The EPA ignores paraquat risks
In addition to delaying action, the EPA has dismissed the growing body of research on this risk from paraquat exposure. In particular, the agency has ignored more than 90 articles that make the Parkinson’s disease connection clear, including studies submitted by The Michael J. Fox Foundation for Parkinson’s Research.
The EPA has also ignored new evidence that has emerged from legal action against the chemical’s makers. Syngenta, the Swiss-based chemical giant owned by a Chinese state-owned chemical conglomerate, produces paraquat and has long understood these risks. But it spent decades hiding what they knew from the public and the EPA.
In 2011, at the beginning of a review of the chemical, the EPA noted dozens of occupational incidents of exposure. In 2016, the EPA proposed new guardrails to deter paraquat misuse including label changes and mandatory training.
Further evaluation of paraquat’s potential to cause occupational harm prompted the agency to announce even stricter regulations in 2021, including 10 new measures designed to lower the risks of harm, such as changing labeling and packaging, residential buffer areas and bans on certain types of application.

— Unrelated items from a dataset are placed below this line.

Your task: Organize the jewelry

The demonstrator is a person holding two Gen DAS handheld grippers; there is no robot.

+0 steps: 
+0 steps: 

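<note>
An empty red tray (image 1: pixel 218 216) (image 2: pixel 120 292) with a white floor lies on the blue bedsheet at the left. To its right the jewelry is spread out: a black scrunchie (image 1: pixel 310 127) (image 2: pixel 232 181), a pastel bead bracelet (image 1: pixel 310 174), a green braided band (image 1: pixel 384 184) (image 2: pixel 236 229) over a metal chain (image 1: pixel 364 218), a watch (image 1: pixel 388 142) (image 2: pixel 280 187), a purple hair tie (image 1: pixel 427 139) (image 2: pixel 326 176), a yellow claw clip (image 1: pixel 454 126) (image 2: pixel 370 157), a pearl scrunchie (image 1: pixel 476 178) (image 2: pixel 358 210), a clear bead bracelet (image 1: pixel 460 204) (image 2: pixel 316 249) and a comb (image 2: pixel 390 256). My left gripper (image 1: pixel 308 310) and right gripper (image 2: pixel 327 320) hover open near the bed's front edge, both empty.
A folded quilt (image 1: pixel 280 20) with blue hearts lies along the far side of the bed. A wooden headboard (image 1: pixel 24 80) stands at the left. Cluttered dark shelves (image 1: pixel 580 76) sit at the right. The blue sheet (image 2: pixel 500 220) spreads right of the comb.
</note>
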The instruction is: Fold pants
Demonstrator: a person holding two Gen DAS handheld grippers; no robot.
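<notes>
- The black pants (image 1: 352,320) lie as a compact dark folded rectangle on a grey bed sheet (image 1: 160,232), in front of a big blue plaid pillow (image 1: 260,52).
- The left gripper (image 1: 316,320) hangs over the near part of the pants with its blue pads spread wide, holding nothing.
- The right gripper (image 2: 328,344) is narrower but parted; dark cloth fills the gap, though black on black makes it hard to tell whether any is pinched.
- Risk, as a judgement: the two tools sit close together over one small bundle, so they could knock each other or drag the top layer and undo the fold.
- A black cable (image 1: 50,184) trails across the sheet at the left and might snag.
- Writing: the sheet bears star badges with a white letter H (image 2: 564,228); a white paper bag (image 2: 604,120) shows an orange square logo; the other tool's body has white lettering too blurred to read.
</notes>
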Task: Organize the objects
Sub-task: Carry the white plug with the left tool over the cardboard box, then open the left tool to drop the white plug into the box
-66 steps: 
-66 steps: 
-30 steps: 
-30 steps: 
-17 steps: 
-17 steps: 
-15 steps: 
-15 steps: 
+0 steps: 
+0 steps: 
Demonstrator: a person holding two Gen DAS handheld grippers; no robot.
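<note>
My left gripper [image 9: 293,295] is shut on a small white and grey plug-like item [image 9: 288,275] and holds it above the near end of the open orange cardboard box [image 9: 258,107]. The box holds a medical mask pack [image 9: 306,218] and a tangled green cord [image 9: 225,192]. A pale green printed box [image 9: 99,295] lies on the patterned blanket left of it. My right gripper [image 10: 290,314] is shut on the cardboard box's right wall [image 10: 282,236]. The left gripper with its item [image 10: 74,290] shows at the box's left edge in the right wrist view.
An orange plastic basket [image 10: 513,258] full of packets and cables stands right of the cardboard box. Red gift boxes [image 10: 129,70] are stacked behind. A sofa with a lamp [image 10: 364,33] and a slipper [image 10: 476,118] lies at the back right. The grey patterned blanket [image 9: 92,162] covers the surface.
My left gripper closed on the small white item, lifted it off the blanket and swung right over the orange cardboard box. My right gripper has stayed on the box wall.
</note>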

At the start of 2025, the EPA announced it will withdraw the 2021 measures and restart the review process. A potential agency decision on paraquat is now years away.
States shouldn’t wait for the EPA to act
States like Pennsylvania are leading the way when it comes to paraquat.
In light of the EPA’s failure to act, a bipartisan group of Pennsylvania lawmakers, led by state Reps. Natalie Mihalek (R) and Melissa Shusterman (D), have introduced House Bill 1135, which would ban the use of paraquat in the Keystone State.
Last year, California enacted Assembly Bill 1963, requiring the California Department of Pesticide Regulation to quickly review the dangerous herbicide.
Even with these and potential new safety restrictions, paraquat will never be completely safe to use or be exposed to.
The only safe solution is an outright ban. Pennsylvanians’ health can’t afford to wait.